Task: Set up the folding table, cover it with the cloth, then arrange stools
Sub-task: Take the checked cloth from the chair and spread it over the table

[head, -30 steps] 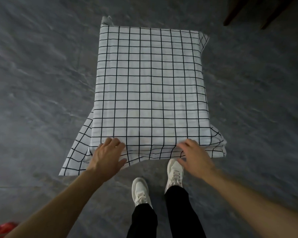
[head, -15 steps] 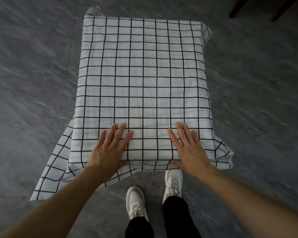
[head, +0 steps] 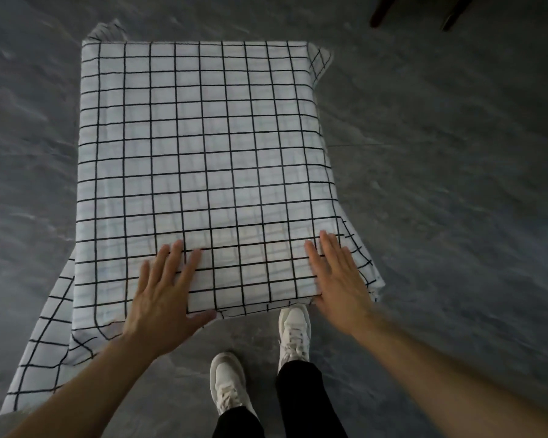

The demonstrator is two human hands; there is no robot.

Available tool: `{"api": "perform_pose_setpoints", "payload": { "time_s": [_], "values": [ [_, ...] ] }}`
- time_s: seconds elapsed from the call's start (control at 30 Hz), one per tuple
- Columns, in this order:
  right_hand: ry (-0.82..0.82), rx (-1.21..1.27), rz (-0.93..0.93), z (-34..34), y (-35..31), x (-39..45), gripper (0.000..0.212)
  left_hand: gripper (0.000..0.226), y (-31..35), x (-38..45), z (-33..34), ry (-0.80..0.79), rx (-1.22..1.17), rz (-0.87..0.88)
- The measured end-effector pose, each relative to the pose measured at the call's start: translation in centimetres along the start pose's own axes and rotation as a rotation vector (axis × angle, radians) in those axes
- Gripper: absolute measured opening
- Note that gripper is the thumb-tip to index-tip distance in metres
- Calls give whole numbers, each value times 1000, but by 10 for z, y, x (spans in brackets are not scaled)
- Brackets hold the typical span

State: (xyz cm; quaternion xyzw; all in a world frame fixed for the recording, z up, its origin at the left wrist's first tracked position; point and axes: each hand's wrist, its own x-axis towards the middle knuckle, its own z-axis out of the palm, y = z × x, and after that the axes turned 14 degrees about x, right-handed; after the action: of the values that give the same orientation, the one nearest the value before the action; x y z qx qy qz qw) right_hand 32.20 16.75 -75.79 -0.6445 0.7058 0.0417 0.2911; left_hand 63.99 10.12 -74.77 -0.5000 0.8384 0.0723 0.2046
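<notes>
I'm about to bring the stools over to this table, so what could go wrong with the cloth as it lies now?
1. The cloth hangs unevenly: its near-left corner droops far lower than the right, so it may slide that way once the left hand and right hand lift.
2. That low corner could catch on a stool or a shoe and drag the cloth off.
</notes>
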Motion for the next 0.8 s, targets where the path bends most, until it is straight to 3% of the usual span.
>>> {"api": "perform_pose_setpoints", "payload": {
  "time_s": [0.43,0.53,0.8],
  "values": [
    [194,483,303,-4,85,-43,81,74,179,67,-65,68,-61,354],
    [213,674,300,-5,101,-43,70,65,196,81,-67,86,-28,357],
    [215,814,306,-10,112,-38,53,63,207,82,-65,85,15,285]
  ]
}}
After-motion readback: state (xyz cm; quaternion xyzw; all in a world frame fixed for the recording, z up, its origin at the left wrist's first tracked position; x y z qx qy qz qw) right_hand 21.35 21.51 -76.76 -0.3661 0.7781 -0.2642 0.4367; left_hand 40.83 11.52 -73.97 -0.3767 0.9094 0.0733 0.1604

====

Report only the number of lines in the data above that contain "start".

Output for this task: 2